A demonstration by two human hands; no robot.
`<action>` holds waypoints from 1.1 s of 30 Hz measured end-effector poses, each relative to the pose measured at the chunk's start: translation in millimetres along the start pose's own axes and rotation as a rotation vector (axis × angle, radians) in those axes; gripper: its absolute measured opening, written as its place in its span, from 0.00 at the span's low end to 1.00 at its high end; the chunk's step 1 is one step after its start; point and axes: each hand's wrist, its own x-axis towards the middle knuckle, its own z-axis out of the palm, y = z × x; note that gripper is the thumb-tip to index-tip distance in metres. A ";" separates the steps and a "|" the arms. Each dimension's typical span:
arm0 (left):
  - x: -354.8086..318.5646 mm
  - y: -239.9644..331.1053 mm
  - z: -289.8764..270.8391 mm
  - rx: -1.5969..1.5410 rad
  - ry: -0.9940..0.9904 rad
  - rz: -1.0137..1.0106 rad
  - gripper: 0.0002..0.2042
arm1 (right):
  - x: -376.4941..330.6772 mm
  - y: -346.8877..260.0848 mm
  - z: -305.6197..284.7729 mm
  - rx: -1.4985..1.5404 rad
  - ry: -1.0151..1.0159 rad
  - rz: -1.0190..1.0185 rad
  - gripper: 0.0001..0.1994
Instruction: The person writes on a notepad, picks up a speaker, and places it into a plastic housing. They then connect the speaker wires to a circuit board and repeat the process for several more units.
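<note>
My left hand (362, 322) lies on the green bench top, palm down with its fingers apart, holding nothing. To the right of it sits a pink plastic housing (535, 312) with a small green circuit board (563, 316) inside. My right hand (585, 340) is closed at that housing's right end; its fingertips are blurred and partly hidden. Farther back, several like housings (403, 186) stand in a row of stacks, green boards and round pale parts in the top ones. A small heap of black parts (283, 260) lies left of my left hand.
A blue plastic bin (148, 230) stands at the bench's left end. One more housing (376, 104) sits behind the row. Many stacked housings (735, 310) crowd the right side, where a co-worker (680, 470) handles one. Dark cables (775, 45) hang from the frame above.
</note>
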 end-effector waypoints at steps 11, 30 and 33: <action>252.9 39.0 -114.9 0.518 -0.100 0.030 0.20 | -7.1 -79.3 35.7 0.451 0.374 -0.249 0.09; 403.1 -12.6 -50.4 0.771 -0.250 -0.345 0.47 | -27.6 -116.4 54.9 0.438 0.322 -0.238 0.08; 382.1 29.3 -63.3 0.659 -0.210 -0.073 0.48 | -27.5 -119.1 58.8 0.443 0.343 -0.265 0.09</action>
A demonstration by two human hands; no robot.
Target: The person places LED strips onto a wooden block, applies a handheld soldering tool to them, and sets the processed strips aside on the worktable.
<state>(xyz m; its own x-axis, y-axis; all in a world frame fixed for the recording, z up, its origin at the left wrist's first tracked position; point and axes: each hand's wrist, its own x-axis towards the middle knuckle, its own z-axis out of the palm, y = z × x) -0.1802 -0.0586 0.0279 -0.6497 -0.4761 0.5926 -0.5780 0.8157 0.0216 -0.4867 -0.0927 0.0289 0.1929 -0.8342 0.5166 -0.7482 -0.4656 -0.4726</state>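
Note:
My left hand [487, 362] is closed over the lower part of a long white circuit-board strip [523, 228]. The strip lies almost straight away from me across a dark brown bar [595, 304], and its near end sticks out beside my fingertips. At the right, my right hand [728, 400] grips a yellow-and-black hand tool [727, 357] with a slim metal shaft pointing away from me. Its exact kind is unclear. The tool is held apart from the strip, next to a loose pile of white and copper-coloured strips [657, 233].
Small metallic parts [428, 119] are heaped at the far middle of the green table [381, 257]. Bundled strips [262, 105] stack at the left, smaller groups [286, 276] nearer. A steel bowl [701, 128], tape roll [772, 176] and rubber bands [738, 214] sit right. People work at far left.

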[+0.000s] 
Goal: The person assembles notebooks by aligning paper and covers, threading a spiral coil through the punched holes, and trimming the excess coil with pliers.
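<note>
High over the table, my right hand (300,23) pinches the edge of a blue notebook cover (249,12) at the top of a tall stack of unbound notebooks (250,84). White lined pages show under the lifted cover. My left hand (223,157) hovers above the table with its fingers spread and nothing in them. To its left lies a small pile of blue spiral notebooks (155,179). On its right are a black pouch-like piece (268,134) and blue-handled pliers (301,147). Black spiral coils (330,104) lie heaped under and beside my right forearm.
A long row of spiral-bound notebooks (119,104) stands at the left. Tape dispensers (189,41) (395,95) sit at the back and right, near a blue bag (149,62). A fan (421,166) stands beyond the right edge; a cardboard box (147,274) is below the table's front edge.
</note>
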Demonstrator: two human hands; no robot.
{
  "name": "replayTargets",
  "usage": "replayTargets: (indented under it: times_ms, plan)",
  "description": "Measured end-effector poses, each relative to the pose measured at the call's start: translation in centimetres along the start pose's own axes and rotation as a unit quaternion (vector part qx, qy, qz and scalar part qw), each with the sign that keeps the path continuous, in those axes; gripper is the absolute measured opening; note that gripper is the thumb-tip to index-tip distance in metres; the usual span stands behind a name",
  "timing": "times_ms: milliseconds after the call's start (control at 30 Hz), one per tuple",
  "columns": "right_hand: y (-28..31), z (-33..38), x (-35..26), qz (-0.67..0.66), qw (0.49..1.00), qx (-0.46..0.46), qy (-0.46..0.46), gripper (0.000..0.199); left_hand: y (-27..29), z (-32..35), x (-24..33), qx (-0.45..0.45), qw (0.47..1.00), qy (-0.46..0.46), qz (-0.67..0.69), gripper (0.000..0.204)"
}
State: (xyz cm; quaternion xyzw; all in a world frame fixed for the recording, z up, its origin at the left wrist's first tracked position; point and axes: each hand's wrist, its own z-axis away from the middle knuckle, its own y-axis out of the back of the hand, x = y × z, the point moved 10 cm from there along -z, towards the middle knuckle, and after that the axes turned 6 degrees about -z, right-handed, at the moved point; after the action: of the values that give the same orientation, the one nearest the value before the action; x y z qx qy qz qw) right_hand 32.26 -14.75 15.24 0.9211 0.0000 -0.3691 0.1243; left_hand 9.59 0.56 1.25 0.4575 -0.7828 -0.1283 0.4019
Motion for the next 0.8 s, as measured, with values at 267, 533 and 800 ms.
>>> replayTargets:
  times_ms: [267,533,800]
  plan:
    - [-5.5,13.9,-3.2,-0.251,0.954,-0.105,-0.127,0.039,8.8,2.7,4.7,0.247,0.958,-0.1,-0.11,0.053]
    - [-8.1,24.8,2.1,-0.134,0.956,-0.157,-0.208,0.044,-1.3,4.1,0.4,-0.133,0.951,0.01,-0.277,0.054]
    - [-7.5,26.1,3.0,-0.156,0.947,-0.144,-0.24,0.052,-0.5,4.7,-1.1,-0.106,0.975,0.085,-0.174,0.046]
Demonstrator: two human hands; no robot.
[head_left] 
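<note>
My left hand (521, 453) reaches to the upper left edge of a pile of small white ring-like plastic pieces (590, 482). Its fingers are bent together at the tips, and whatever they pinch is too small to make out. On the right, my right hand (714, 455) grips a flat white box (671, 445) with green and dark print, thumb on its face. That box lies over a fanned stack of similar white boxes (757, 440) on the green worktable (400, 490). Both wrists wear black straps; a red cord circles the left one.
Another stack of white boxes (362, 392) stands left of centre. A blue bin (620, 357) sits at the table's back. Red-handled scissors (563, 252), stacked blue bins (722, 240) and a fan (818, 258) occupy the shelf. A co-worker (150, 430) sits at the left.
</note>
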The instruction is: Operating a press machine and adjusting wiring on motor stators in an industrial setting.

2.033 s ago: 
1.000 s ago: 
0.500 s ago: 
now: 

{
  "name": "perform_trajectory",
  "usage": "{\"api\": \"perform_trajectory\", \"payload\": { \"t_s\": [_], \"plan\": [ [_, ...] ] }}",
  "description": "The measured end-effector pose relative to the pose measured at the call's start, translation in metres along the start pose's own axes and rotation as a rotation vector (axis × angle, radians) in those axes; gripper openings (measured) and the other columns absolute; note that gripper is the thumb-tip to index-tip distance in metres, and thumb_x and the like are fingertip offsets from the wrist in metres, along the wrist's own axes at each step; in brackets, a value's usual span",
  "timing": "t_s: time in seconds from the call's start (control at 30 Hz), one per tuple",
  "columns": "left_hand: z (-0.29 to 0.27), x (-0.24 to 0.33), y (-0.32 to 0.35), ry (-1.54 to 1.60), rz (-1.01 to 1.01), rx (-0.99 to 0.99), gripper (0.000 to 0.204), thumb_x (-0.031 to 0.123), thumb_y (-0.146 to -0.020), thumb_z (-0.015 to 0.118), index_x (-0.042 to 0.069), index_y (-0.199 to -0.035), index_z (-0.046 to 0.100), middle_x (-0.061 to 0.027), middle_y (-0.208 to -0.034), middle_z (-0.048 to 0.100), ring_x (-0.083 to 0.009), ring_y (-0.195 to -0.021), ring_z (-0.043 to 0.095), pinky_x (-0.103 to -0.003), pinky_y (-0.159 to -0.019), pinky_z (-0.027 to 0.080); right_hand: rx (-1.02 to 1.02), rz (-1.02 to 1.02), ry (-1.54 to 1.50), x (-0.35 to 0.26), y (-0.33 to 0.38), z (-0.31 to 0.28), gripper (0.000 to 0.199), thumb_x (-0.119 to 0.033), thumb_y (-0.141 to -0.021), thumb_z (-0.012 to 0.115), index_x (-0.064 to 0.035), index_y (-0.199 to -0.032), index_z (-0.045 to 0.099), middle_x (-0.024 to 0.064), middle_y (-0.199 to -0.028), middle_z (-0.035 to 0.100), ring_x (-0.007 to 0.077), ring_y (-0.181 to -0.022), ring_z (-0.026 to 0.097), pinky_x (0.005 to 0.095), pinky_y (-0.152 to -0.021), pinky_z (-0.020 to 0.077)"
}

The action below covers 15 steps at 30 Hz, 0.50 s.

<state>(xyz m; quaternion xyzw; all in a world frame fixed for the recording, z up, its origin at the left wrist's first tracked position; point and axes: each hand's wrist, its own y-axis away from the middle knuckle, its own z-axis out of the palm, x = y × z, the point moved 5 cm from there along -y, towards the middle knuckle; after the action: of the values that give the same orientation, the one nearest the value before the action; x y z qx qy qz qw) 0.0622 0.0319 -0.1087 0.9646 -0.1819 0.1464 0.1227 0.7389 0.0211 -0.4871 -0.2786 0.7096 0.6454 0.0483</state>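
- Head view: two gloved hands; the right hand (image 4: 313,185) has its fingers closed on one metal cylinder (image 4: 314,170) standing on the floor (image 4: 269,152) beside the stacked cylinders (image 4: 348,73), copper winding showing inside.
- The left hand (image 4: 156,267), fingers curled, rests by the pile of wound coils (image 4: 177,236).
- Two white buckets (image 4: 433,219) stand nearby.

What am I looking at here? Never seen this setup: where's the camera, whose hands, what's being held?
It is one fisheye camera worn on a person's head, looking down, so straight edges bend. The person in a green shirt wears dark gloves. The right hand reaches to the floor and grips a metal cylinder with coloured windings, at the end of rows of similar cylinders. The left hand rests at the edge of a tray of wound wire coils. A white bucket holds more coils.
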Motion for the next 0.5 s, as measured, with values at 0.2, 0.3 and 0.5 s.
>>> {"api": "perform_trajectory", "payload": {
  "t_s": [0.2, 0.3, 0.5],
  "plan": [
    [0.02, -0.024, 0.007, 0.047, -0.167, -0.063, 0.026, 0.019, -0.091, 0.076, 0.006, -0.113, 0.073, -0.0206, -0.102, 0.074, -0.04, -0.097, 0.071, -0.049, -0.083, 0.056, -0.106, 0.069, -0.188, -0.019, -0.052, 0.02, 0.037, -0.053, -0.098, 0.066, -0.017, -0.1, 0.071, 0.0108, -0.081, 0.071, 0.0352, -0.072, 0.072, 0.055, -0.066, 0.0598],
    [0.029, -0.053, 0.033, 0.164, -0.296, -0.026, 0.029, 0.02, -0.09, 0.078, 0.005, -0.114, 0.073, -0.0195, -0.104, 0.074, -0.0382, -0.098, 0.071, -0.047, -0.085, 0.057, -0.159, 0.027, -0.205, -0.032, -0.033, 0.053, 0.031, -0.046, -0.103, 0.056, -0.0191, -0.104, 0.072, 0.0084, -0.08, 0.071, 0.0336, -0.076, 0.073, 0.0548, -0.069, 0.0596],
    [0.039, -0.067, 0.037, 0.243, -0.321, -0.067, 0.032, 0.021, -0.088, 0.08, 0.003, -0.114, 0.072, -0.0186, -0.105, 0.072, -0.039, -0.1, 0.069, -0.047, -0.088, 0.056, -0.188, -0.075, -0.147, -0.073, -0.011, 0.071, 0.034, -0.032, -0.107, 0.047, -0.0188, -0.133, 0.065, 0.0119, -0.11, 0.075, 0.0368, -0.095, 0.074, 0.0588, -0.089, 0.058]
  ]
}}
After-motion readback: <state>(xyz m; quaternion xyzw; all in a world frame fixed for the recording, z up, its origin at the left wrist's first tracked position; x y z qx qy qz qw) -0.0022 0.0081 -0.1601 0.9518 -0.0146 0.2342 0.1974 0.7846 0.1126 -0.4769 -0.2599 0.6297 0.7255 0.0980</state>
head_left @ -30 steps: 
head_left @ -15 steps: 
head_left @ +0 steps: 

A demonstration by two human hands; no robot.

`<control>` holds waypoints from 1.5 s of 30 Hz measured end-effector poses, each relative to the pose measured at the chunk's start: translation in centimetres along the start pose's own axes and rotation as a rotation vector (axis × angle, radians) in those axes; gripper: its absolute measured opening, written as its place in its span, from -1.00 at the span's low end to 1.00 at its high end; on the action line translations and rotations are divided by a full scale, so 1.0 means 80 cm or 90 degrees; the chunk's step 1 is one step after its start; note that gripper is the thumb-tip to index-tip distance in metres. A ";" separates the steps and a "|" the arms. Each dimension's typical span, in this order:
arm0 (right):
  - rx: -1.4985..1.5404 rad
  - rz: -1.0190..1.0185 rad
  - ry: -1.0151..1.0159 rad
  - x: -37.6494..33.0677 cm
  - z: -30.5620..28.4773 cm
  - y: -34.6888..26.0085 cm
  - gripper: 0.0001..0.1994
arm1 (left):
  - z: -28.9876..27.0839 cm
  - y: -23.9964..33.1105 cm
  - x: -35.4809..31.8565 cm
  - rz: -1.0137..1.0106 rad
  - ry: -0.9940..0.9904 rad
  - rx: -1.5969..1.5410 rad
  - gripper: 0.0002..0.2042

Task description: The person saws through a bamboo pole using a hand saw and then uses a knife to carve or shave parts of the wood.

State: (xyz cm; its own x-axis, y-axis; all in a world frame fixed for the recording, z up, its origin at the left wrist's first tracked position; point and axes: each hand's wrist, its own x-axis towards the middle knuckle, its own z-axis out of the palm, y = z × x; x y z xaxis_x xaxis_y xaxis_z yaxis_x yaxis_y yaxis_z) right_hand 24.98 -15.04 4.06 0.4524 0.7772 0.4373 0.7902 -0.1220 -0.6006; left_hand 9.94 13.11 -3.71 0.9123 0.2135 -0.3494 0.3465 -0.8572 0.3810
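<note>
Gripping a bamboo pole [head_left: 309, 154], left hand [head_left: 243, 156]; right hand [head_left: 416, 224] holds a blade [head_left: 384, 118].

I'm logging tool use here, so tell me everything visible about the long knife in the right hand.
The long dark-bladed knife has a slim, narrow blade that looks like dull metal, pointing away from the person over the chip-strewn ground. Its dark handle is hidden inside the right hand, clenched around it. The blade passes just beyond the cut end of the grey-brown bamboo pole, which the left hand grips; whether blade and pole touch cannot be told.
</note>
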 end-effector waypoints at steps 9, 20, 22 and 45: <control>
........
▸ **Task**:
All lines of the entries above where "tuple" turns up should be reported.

▸ **Answer**:
  "timing": "times_ms: milliseconds after the call's start (control at 30 Hz), one per tuple",
  "timing": "t_s: time in seconds from the call's start (control at 30 Hz), one per tuple",

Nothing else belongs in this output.